▶ **AIM OF THE EXERCISE**:
State only the count of lines in the listing below that hold "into".

*** Begin section ***

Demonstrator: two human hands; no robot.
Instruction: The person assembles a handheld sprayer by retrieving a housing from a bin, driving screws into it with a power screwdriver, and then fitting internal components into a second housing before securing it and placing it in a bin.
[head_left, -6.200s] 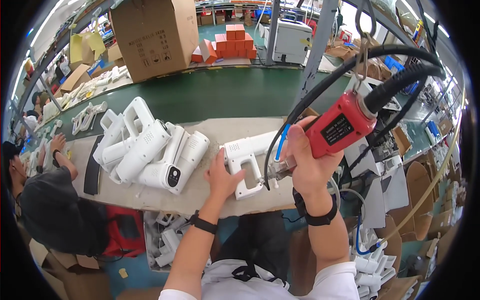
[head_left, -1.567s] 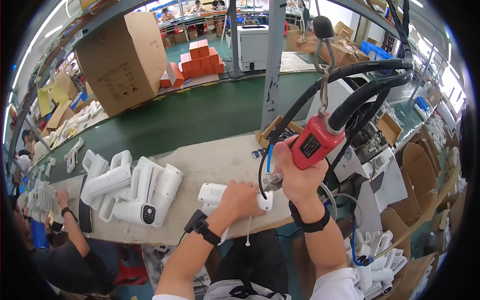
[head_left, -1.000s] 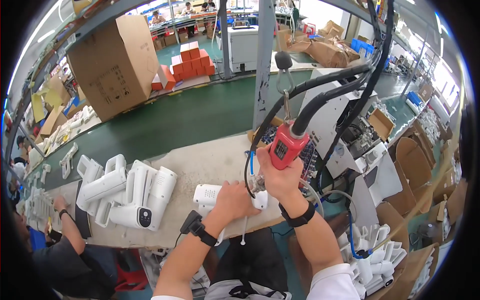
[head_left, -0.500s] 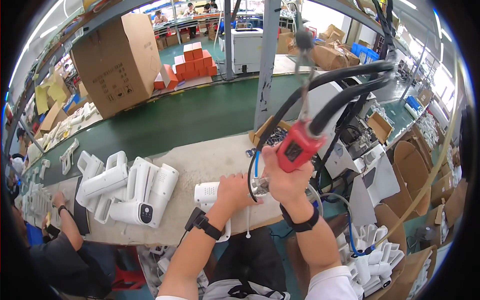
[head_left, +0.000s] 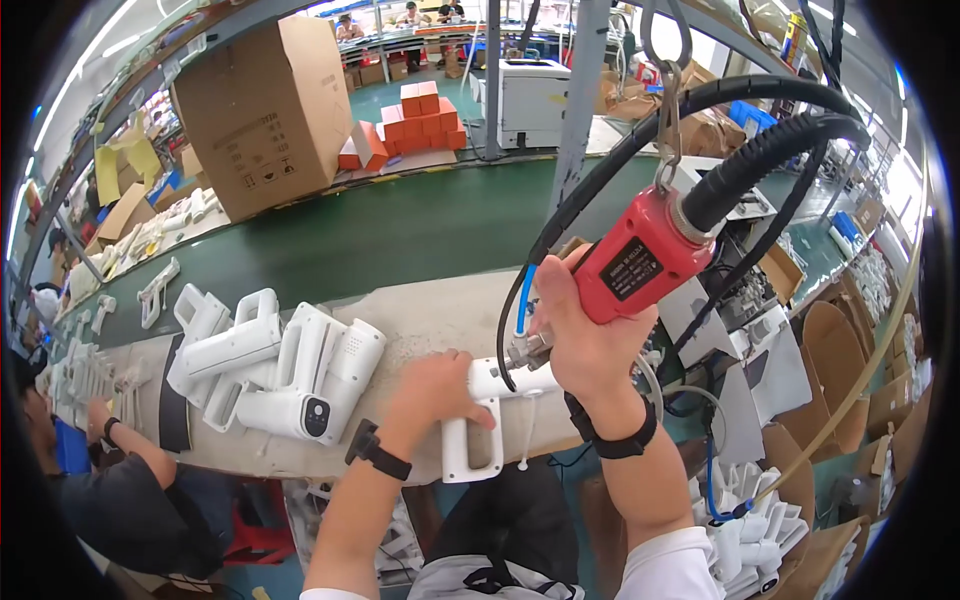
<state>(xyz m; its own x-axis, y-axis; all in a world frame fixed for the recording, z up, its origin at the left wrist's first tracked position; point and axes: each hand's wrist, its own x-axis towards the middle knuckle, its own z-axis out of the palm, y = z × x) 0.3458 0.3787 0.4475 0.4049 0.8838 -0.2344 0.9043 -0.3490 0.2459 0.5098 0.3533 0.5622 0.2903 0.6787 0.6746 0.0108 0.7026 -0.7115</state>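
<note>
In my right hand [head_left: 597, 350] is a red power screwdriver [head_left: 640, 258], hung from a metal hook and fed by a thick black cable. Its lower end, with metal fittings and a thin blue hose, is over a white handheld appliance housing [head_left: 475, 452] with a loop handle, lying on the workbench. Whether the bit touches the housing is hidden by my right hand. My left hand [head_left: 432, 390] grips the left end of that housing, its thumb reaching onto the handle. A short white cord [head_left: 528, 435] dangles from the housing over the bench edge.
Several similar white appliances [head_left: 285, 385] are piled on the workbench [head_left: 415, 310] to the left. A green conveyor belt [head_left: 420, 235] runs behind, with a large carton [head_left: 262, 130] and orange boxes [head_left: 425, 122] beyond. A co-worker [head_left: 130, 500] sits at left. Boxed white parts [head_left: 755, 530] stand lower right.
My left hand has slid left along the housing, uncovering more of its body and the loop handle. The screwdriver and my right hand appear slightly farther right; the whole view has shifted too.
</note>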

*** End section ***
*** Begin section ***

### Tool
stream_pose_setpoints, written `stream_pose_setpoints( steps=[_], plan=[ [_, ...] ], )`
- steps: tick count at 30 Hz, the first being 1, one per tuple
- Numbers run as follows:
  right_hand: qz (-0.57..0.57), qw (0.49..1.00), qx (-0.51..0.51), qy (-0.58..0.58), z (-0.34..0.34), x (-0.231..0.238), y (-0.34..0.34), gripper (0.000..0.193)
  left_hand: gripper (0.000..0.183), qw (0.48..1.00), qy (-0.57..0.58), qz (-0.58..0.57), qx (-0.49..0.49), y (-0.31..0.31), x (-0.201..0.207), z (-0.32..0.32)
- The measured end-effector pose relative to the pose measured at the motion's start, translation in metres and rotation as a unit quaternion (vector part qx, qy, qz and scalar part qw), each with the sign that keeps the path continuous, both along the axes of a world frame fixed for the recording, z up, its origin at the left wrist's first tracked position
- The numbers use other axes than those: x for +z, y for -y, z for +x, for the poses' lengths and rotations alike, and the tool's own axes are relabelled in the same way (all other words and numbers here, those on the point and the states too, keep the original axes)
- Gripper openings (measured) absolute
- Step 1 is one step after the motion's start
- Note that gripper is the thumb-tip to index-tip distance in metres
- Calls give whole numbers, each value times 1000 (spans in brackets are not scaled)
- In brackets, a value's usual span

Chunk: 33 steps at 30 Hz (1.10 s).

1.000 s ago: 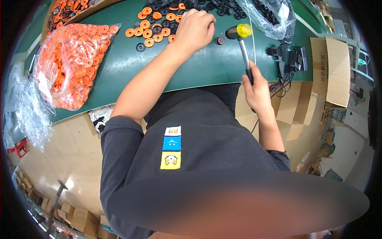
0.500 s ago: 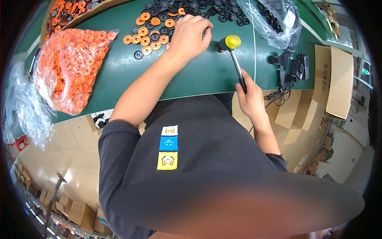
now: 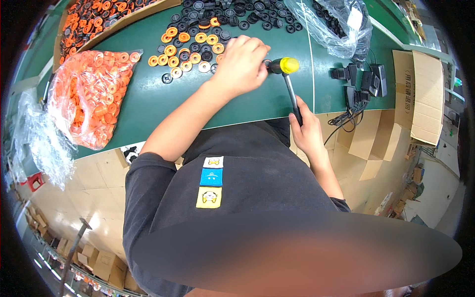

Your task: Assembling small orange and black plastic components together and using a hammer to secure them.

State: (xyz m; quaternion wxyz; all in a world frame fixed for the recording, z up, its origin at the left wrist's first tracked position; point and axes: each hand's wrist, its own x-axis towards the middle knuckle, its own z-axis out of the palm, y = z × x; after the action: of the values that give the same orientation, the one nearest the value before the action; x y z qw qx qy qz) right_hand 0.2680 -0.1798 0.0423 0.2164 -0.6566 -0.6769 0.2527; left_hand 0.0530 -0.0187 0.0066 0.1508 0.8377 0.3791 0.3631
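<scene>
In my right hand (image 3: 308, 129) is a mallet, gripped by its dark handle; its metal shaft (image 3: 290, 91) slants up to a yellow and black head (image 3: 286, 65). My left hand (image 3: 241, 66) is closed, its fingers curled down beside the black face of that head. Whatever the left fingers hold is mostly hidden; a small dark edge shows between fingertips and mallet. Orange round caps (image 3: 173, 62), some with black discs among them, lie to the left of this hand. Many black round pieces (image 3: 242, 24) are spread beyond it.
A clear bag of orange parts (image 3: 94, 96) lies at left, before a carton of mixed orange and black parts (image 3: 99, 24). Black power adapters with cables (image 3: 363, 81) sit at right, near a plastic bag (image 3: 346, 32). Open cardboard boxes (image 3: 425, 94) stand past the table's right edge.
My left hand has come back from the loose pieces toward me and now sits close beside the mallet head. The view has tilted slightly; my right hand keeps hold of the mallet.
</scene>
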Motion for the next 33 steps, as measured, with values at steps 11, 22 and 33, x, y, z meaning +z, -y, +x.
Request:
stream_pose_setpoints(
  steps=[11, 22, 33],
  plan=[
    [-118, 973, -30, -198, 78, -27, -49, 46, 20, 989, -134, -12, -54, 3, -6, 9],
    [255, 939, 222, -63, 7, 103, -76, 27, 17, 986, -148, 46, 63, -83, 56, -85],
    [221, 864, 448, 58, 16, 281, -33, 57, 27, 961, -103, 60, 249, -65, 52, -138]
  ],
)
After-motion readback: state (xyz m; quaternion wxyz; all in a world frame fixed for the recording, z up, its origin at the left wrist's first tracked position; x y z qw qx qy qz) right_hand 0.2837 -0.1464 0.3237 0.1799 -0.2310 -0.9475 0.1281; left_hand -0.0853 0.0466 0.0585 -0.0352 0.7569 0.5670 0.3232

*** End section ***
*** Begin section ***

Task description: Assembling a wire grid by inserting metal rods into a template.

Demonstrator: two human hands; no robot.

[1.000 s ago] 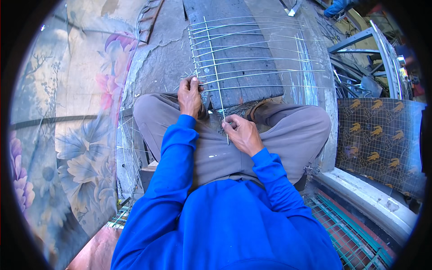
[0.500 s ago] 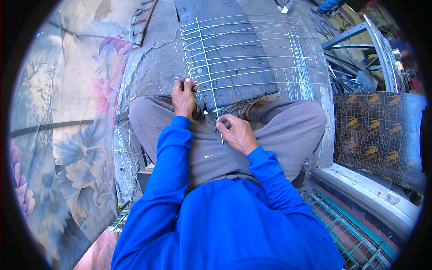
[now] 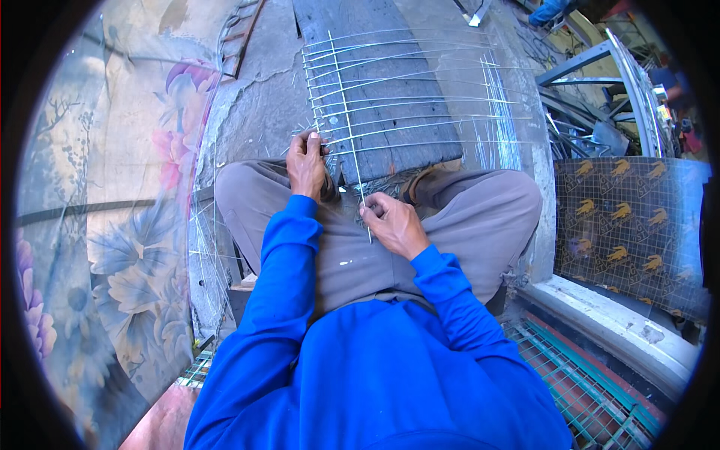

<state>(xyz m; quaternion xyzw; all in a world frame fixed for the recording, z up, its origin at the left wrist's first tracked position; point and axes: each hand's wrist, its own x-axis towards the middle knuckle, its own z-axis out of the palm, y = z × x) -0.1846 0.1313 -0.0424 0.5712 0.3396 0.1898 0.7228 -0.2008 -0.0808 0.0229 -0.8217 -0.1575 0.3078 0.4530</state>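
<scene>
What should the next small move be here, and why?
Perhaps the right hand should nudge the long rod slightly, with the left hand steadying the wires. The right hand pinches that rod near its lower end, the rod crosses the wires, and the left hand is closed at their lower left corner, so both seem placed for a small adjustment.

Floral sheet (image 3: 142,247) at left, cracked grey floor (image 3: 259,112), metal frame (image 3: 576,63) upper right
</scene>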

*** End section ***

▶ **WRITTEN REPLY**:
2